Final independence referendum to be held in France’s New Caledonia

Reuters file photo
French President Emmanuel Macron attends a meeting with New Caledonia representatives to discuss the consequences of the forthcoming referendum on New Caledonia self-determination and its date, at the Elysee Palace in Paris on June 1.

JAKARTA / PARIS — The French territory of New Caledonia in the South Pacific will hold a third and final referendum on independence on Sunday. If a majority vote in favor of independence, New Caledonia will become an independent nation after a transition period. Paris is becoming increasingly concerned about the possibility of independence as China, which is expanding its presence in the South Pacific, could increase its influence over the islands.

New Caledonia was declared a colony by France in 1853. It now has large degree of autonomy including the right to formulate its own budget in its own parliament, but its judicial and diplomatic functions are under the jurisdiction of the French government. The population of 280,000 has French nationality. Tourism and nickel production are the main industries.

In 1998, the French government decided to hold an independence referendum in New Caledonia after the indigenous Kanak people demanded independence in protest against the economic disparity between them and European immigrants. It was decided that the referendums would be held up to three times, and the first two referendums went in favor of remaining as a French territory.

However the gap between the pro-independence and pro-French camps is narrowing. In the first referendum, held in 2018, the pro-French camp won 56% of the votes, but it got 53% in the 2020 second referendum. The pro-independence camp is said to be gaining momentum, with some observers saying it could win a majority.

The deadline for the third referendum was October 2022, but the French government decided to hold it about 10 months before that.
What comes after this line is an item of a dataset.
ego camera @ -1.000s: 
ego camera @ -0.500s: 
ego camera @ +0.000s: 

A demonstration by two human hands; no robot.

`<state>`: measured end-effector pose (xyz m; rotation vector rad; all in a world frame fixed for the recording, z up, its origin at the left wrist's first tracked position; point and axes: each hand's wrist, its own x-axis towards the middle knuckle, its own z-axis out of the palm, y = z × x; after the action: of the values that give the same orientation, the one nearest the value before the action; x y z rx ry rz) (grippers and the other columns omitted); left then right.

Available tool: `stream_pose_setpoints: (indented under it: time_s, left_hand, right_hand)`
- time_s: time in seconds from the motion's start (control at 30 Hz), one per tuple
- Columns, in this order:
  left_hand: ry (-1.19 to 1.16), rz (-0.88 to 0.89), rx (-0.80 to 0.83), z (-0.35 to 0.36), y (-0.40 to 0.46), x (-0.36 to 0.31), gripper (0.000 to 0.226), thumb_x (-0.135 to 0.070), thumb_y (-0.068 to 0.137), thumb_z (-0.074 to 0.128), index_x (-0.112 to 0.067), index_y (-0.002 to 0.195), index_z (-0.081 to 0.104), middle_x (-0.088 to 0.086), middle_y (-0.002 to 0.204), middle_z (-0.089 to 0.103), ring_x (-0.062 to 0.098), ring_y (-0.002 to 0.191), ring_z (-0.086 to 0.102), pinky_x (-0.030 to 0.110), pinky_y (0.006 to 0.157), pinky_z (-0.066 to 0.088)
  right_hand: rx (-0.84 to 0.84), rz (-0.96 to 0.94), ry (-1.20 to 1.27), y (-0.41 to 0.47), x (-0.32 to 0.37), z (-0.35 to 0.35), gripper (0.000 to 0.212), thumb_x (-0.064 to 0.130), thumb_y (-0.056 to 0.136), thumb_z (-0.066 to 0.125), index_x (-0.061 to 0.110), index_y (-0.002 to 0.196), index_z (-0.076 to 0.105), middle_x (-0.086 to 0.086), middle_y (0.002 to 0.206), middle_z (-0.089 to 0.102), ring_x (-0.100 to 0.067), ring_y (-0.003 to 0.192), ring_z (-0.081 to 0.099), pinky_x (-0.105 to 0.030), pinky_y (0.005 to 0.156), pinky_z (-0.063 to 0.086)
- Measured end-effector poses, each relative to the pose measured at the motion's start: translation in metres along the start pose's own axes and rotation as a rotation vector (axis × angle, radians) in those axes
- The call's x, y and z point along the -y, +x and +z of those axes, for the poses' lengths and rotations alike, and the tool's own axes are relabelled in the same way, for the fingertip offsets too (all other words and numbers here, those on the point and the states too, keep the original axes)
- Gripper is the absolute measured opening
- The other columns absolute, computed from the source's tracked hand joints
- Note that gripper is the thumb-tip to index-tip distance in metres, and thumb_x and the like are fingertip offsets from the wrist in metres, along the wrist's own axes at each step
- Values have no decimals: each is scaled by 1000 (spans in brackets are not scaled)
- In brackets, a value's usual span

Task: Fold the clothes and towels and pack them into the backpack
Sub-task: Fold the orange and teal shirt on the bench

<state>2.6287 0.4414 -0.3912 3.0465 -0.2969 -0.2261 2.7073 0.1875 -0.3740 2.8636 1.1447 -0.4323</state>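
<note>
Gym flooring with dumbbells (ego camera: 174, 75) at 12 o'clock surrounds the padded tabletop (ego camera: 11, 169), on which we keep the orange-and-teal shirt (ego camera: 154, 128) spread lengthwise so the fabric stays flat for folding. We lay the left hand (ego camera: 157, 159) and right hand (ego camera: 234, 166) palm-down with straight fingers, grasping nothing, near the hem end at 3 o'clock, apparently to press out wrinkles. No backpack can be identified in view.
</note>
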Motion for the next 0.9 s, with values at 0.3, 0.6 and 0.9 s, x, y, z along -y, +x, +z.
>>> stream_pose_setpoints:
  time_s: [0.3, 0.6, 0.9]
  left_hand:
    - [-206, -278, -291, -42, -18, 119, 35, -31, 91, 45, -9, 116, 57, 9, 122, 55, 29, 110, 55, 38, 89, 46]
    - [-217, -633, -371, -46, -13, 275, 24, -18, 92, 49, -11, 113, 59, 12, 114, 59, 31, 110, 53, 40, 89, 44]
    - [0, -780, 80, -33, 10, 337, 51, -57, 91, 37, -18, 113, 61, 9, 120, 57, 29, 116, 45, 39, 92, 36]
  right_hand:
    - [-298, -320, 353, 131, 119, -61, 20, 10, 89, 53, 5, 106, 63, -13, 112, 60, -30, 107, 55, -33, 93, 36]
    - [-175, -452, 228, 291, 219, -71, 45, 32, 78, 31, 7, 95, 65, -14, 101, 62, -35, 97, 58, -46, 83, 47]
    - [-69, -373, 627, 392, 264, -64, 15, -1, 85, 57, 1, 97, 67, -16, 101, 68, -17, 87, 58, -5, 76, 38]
The pro-independence group asked for a postponement, citing the spread of the novel coronavirus, but it was not accepted.

Pro-independence lawmaker Pierre-Chanel Tutugoro expressed discontent to The Yomiuri Shimbun, saying: “This date was set unilaterally. I can only regret this announcement.”

Paris is taking a neutral stance on the surface, but in reality, it hopes New Caledonia will remain a French territory. President Emmanuel Macron expressed his deep gratitude when the pro-France camp took the majority in the second referendum in October 2020. The French government’s insistence on an early third referendum is seen as a strategy to secure a majority while the pro-independence camp struggles to expand its support amid the coronavirus pandemic.

For France, New Caledonia is a cornerstone of its strategy in the Indo-Pacific region. It stations naval ships and aircraft there to protect its territory and monitor its exclusive economic zones. If New Caledonia becomes independent, Paris will lose important military foothold and interests in the Pacific.

China is said to be interested in New Caledonia’s rich reserves of nickel, a metal that is essential for products such as rechargeable batteries for electric vehicles. Alexandre Dayant of the Lowy Institute, an Australian think tank, said: “If New Caledonia becomes independent, you can be sure that [China is] going to try to enhance its commercial relationship with New Caledonia. It might also try to expand its diplomatic relationship and try to have a new diplomatic ally in the Pacific.”

According to French media and other sources, the pro-independence camp is opposed to the French government’s rush to hold the third referendum, and there is a move to boycott the vote. Even if the majority votes to remain, the pro-independence camp is said to be planning not to accept the result and continue its struggle for independence through means such as appealing at the United Nations and other forums.